Wilma Mol thought she might like to make ice cream and sell it for a living.
But after a few failed attempts, her family convinced her to look elsewhere.
She tried a yogurt recipe.
Her husband Jim took one taste and immediately uttered, “Now you’ve got something.”
It was the beginning of five-year process at Slate River Dairy, which next year expects to open a 4,800 square-foot local non-homogenized milk, cream and yogurt bottling facility.
With a handy drive-through window planned as well as an on-site retail store, not to mention the weekly Thunder Bay Farmer’s market, she plans to deliver locally made dairy products as soon as 2015.
Getting here has been an ordeal, she said on Thursday.
“I wouldn’t even try to put a number of hours on this. You ask a lot of questions, you go visit a lot of dairies, which we’ve done and then you research a lot on line,” she said. “A lot of time has gone into this before we got this building up and running.”
She and her husband have managed to get this far surviving on prayer, hopes, dreams and encouragement from friends, family, and even the provincial government, which has chipped in $500,000 through the Northern Heritage Fund Corporation – half of which is a loan that must be paid back.
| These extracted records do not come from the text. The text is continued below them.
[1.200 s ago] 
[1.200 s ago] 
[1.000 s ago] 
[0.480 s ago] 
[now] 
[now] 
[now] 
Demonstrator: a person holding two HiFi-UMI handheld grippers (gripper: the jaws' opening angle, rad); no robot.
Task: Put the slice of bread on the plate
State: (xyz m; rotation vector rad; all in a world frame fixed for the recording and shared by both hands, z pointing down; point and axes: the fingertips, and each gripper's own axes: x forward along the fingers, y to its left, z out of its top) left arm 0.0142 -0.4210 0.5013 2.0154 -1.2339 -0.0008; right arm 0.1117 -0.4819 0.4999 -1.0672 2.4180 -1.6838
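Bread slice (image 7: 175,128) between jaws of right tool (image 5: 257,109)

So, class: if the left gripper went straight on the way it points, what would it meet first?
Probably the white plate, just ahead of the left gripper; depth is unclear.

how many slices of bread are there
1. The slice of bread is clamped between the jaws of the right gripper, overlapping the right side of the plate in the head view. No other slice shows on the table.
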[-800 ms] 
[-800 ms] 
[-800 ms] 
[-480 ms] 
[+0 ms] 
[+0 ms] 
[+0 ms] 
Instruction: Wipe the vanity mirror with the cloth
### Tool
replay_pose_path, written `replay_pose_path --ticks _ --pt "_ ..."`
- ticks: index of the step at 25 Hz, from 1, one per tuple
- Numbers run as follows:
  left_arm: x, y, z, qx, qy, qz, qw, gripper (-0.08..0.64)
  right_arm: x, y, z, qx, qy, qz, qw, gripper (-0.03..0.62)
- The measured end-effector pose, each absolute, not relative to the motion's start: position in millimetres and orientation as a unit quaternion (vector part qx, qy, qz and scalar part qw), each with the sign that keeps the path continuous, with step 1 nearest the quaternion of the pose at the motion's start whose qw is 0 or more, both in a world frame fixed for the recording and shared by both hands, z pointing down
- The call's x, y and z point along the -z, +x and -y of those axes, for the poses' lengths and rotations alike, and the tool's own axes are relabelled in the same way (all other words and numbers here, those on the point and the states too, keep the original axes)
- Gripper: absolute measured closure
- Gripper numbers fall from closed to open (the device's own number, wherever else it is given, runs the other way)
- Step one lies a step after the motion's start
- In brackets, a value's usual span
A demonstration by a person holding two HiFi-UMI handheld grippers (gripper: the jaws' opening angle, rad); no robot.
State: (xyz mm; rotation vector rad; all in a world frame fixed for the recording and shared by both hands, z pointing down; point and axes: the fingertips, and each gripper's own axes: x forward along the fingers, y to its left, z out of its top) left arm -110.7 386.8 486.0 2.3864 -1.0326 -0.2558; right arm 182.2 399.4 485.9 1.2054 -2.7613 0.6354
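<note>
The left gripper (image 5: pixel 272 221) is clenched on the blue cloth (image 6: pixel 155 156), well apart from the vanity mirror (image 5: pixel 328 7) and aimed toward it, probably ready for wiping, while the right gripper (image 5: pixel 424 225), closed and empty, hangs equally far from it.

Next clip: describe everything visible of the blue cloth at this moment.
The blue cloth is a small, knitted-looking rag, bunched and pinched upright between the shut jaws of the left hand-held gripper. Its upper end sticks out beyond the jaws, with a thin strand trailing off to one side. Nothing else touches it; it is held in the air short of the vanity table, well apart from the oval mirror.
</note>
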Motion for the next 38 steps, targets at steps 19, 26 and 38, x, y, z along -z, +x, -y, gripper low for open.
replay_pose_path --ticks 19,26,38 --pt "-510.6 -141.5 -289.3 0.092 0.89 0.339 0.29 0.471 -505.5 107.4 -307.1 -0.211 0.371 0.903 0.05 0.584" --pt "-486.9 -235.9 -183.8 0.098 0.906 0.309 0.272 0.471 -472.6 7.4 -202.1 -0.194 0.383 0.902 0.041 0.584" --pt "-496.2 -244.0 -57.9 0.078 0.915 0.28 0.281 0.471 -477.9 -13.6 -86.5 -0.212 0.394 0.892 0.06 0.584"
The dairy farmers used their children as yogurt-tasting guinea pigs over the past several years, as Wilma Mol attempted to perfect her recipe.
On Wednesday she handed out samples of her plain, blueberry and maple flavours. The base harkens back to Yogurt Days, so-named by her children, who knew to leave Mom alone when she was tweaking her recipe.
“I would be so frustrated,” she said.
“There were good days when the yogurt turned out OK. There were not so good days when the yogurt turned out bad. But we still made the kids eat that yogurt.
“There were many times of frustration for us and we almost wanted to throw in the towel.”
As much as the venture is a labour of love, it’s also about wanting to add to the mix of available locally produced food.
Wilma Mol says the final straw was seeing corn starch added to store-bought yogurt, a no-no, especially in the Dutch community where it’s an after-meal staple in many households.
Judy Sander, of the Northwest Innovation Centre, says there’s no doubt in her mind the Mols will succeed.
It comes down to how badly they want it, as is the case in any project that crosses Sander’s desk.
“(Wilma’s) a dog with a bone and this will be a success because of the perseverance and determination,” Sander said.
The timing is right too, with food security top of many minds.
“The trend is there and they are right on track with the market,” Sander said.
Minister of Natural Resources Bill Mauro agreed, explaining why the province jumped on board.
“I just think people want to know where there food is coming from,” he said, adding the fact there’s nothing like this in the Thunder Bay area also helped.
The Mols will bottle their milk the old-fashioned way, which could limit its marketability.
The bottles will come with a deposit and must be returned to the dairy.
If successful, Wilma Mol said she hopes to expand, next looking at churning locally produced butter.